Behavioral Mismatch Detection

depguard compares the package description and keywords against detected code behavior. A "string formatter" that makes network calls or a "date utility" that reads the filesystem is flagged as unexpected-behavior with a detailed explanation.

Impact on Scoring

Critical code analysis findings cap the security score at 20/100. High findings cap at 45/100. This ensures that packages with suspicious source code cannot achieve high scores regardless of popularity or maintenance status.

Data sources

depguard combines two advisory databases for maximum coverage:

| Source | What it catches | |--------|----------------| | npm Registry | Advisories from npm audit | | GitHub Advisory Database | GHSA advisories, often not in npm |

Results are deduplicated, filtered by the current package version (only vulnerabilities that actually affect the installed version are reported), and each advisory includes a source field (npm or github).

Caching

Results are cached in memory (5 min) and on disk at ~/.depguard/cache/ (24h). This means:

  • Repeated audits of the same package are instant (no network requests)
  • Cache survives process restarts
  • Expired entries are cleaned up automatically on startup

License compatibility

depguard checks license compatibility using a permissive-to-copyleft hierarchy:

Public Domain (Unlicense, CC0) → Permissive (MIT, ISC, BSD, Apache-2.0)
  → Weak Copyleft (LGPL, MPL) → Strong Copyleft (GPL) → Network (AGPL)
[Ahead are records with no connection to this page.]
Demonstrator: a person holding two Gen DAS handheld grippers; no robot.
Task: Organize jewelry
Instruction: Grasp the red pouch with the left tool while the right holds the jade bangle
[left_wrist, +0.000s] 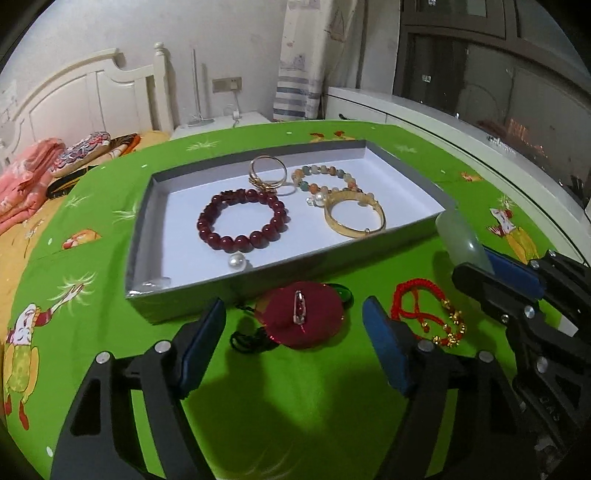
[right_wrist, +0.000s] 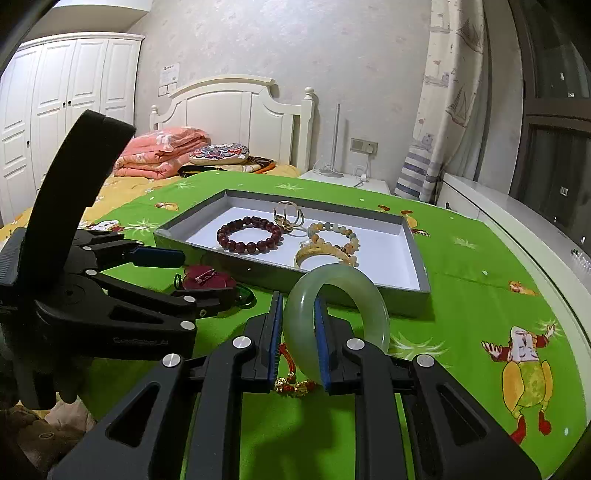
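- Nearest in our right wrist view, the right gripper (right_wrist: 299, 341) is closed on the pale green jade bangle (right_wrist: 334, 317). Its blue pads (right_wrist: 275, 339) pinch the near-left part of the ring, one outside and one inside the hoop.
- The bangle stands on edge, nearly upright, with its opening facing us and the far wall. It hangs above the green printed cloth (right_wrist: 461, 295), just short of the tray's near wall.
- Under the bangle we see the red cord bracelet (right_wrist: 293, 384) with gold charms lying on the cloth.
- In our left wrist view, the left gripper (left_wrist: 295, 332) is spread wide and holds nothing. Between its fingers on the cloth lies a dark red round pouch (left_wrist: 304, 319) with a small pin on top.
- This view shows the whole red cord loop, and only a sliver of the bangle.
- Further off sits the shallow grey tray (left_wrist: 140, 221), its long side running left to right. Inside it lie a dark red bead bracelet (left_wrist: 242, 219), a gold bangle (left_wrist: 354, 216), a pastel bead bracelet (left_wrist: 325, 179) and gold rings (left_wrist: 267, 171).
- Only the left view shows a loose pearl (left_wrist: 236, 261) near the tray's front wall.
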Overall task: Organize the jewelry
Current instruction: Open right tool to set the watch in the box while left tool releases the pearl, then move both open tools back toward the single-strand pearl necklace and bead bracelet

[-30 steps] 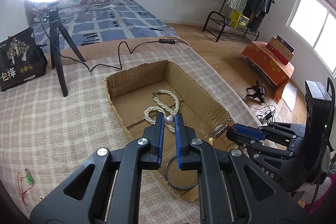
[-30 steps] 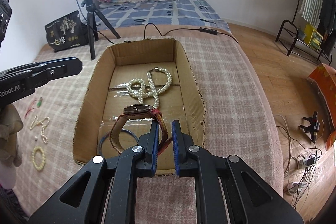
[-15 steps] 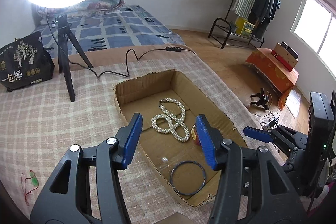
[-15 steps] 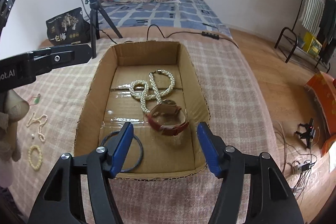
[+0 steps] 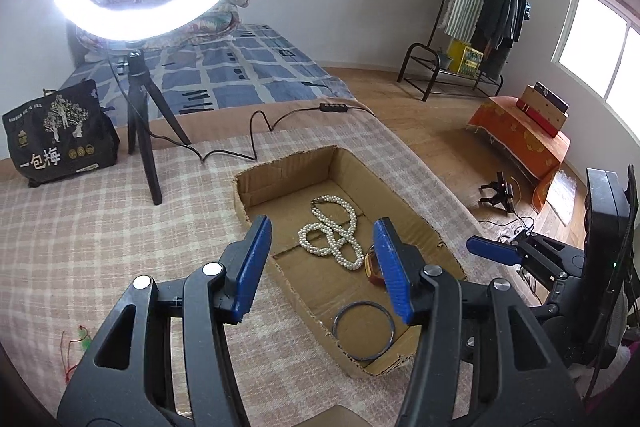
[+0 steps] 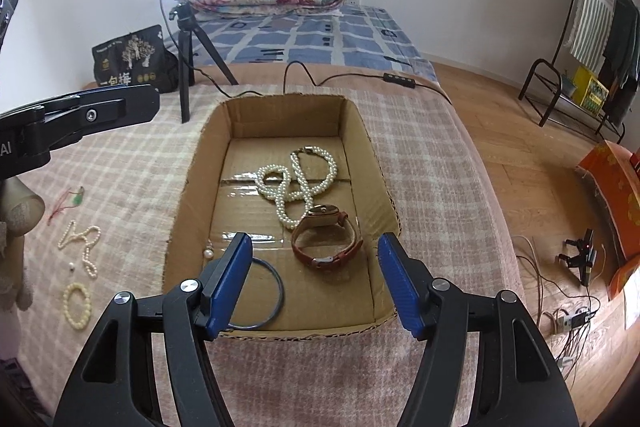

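A shallow cardboard box with ragged cut edges sits at the centre of the right wrist frame on a pink plaid blanket, its long axis running from the bottom of the frame toward the top. Inside, a white pearl necklace of small round beads lies looped in loose coils at mid-box. Just below it a wristwatch with a brown leather strap lies on its side, the strap forming a loop, the pale face turned toward the pearls. A thin dark bangle, a plain smooth ring, lies flat in the lower left corner.

The right gripper has just been opening; its blue ribbed pads stand wide apart, gripping nothing. The left gripper has likewise just spread and holds nothing.
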Demonstrator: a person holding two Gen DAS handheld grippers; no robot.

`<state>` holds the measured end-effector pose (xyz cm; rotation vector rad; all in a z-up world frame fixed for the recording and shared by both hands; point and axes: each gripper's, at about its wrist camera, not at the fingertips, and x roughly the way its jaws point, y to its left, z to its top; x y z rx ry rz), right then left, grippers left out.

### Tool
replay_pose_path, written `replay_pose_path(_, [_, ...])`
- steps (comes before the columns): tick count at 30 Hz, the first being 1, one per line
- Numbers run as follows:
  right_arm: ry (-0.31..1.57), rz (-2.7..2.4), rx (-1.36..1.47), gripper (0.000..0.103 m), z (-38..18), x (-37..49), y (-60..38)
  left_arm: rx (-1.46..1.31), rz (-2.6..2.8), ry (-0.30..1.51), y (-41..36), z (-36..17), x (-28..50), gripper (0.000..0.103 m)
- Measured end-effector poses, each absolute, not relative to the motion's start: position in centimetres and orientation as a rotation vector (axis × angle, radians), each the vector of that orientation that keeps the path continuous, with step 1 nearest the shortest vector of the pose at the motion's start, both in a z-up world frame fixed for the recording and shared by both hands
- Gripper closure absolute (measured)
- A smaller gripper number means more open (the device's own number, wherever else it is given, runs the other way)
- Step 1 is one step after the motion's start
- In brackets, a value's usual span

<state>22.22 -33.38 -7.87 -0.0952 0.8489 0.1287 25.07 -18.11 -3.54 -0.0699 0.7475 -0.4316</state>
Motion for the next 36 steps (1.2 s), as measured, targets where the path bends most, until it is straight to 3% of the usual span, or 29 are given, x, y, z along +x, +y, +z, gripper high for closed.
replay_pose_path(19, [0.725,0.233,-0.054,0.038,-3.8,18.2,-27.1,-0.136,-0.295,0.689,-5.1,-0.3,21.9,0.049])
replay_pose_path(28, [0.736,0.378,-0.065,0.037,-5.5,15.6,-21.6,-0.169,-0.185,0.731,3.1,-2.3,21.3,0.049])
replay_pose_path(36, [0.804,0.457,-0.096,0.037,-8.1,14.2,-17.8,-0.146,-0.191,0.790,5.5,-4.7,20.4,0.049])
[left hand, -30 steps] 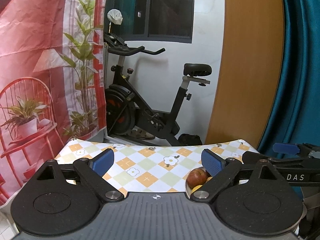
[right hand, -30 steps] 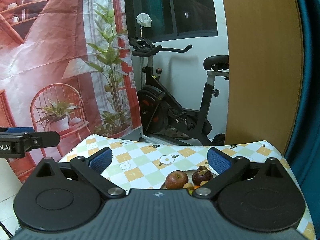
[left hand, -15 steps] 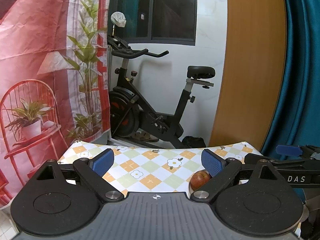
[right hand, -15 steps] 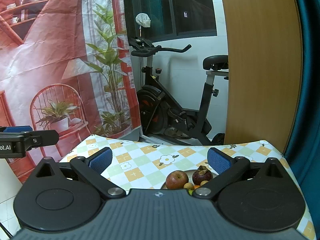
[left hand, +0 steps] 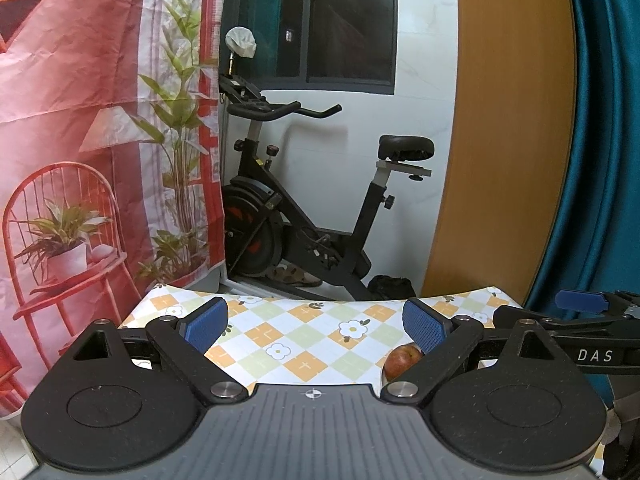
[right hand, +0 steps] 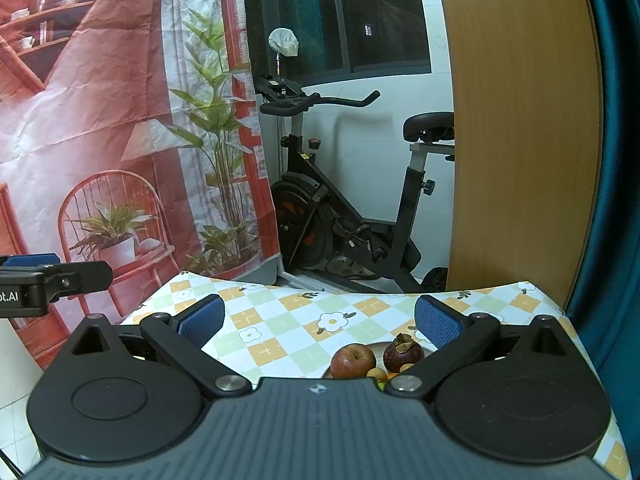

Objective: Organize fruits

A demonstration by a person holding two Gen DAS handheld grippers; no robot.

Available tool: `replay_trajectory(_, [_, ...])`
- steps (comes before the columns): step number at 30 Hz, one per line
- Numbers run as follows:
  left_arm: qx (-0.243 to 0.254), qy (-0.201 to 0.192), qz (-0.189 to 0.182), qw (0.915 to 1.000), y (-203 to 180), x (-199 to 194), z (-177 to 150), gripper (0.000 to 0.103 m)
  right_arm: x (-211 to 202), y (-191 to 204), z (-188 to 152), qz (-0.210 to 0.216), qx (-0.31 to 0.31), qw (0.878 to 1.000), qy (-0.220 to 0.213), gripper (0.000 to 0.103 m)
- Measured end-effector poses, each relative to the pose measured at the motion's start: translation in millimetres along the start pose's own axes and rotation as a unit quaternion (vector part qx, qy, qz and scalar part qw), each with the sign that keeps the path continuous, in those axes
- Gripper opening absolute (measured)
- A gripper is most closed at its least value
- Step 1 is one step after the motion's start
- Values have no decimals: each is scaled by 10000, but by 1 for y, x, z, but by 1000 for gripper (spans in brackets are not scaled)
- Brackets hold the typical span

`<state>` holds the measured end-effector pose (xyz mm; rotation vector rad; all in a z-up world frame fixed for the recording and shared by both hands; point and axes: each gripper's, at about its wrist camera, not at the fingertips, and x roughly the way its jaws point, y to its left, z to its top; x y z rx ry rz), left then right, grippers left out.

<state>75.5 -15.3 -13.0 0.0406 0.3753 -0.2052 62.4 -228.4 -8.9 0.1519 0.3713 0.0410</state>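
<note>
Left gripper (left hand: 316,320) jaws spread wide, nothing between the blue pads (left hand: 208,322). It hangs level over the near edge of the table (left hand: 280,332), which has a checked floral cloth.

Right gripper (right hand: 318,322) is likewise wide apart and empty, pads (right hand: 436,324) clear of everything. Each gripper shows at the edge of the other's view, side by side and well apart.

Fruit sits on a plate (right hand: 426,347) just below and ahead of the right gripper, toward its right finger. An apple (right hand: 353,361) stands on the left, a mangosteen (right hand: 403,350) just beside it on the right, upright with its calyx up. Some small yellow and orange fruit (right hand: 377,375) lies in front of those two, mostly hidden by the gripper body; can't tell what kind or how many.

From the left wrist view only the apple (left hand: 402,358) is visible, tucked under the right finger of the left gripper, partly hidden.

The rest of the cloth ahead is bare.

Past the far table edge: an exercise bike (left hand: 304,216) against the white wall, a dark window (left hand: 320,20) above it. A red printed backdrop (left hand: 80,140) hangs on the left, a wood panel (left hand: 508,120) and teal curtain (left hand: 604,140) on the right.
</note>
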Motion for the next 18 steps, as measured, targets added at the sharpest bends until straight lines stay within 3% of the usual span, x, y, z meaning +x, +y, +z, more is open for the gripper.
replay_trajectory(18, [-56, 13, 7, 10000, -2, 1, 1, 96, -1, 0, 1, -4, 8, 10000, -1, 103])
A dependency is compatible if its license is equally or more permissive than your project's target license.

Design principles

  • Zero runtime dependencies — only Node.js built-in APIs (fetch, crypto, readline)
  • Never throws on network errors — returns degraded results with warnings
  • TypeScript strict mode — full type safety
  • 100% offline tests — all tests use mock fetch
  • Cache-friendly — 5-minute in-memory TTL to avoid rate limits

Development

npm run build    # compile TypeScript
npm run lint     # ESLint (strict)
npm test         # 238 tests (all offline)
npm run check    # build + lint + test + audit

License

Apache-2.0 — see LICENSE for details.